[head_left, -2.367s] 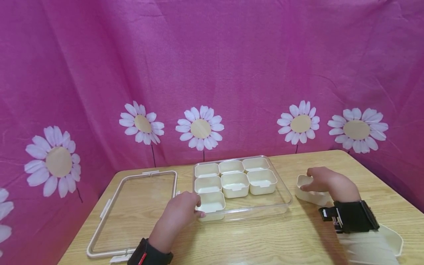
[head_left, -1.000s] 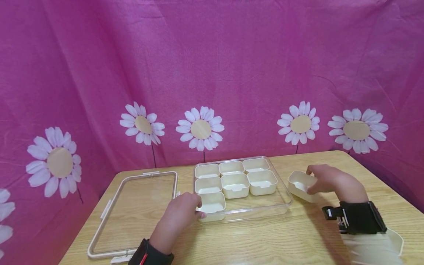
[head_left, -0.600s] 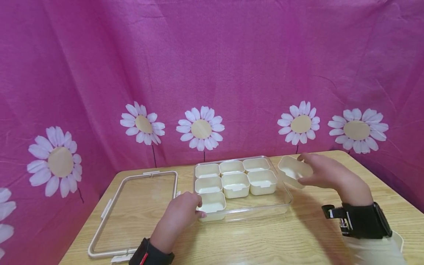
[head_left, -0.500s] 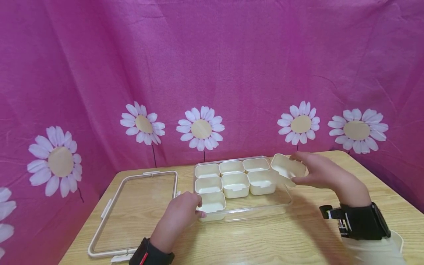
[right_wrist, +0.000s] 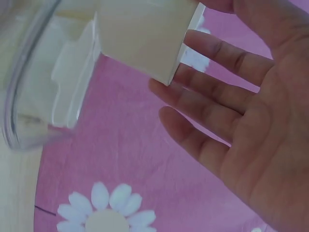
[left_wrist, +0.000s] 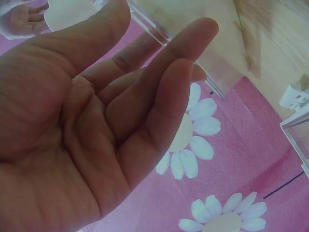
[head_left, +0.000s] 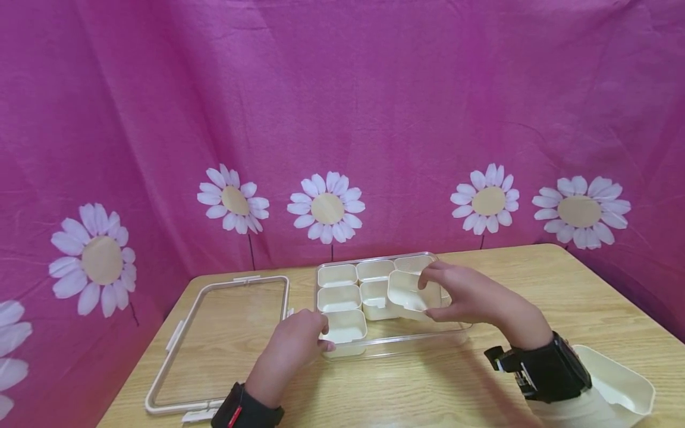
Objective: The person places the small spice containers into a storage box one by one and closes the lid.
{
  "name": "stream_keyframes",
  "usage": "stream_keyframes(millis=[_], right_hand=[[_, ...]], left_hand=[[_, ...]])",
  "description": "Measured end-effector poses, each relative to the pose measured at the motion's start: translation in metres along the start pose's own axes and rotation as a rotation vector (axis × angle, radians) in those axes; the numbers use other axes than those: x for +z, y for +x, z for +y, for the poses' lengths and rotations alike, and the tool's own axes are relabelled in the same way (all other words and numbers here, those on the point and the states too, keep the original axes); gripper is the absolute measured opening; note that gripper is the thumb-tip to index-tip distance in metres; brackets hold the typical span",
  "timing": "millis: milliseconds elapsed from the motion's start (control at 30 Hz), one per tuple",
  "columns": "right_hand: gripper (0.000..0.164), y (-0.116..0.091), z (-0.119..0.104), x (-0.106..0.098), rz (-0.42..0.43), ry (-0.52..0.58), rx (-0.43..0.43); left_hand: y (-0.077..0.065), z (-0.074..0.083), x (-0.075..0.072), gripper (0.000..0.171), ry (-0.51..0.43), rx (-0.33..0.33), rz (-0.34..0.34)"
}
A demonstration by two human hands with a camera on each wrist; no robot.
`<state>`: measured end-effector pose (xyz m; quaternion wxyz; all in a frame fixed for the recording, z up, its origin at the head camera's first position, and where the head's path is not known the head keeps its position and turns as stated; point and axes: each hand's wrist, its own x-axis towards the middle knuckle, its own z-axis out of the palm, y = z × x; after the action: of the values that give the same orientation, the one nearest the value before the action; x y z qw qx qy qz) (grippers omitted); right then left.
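the right hand [head_left: 473,297] has its fingers [head_left: 430,274] and thumb grasping the right end of a cream bin [head_left: 408,288], which is held over the right part of a clear tray [head_left: 412,343]. bin and hand block the view of most of the right side of the tray's middle row. the left hand [head_left: 297,339] is at the tray's near left corner, just beside a near bin [head_left: 345,326]; its fingers look loosely bent, and i cannot tell whether they pinch the wall. behind that bin, two middle bins [head_left: 339,298] show, and three far bins [head_left: 376,270] line the far edge, the right one partly covered. to the left a lid [head_left: 225,345] with a pale rim lies flat, its near right corner behind the left wrist. at the near right a longer bin [head_left: 615,377] rests on the table [head_left: 385,389], partly hidden by the sleeve [head_left: 572,410]. a pink cloth [head_left: 401,119] with daisies hangs beyond.
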<state>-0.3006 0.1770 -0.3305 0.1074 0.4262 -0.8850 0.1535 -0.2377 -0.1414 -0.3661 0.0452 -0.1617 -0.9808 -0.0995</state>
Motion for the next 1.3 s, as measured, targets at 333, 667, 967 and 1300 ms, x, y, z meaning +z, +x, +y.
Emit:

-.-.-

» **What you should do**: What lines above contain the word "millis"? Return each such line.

» **Response to the task**:
  "usage": "stream_keyframes(millis=[_], right_hand=[[_, ...]], left_hand=[[_, ...]])",
  "timing": "millis: milliseconds elapsed from the motion's start (control at 30 Hz), one per tuple",

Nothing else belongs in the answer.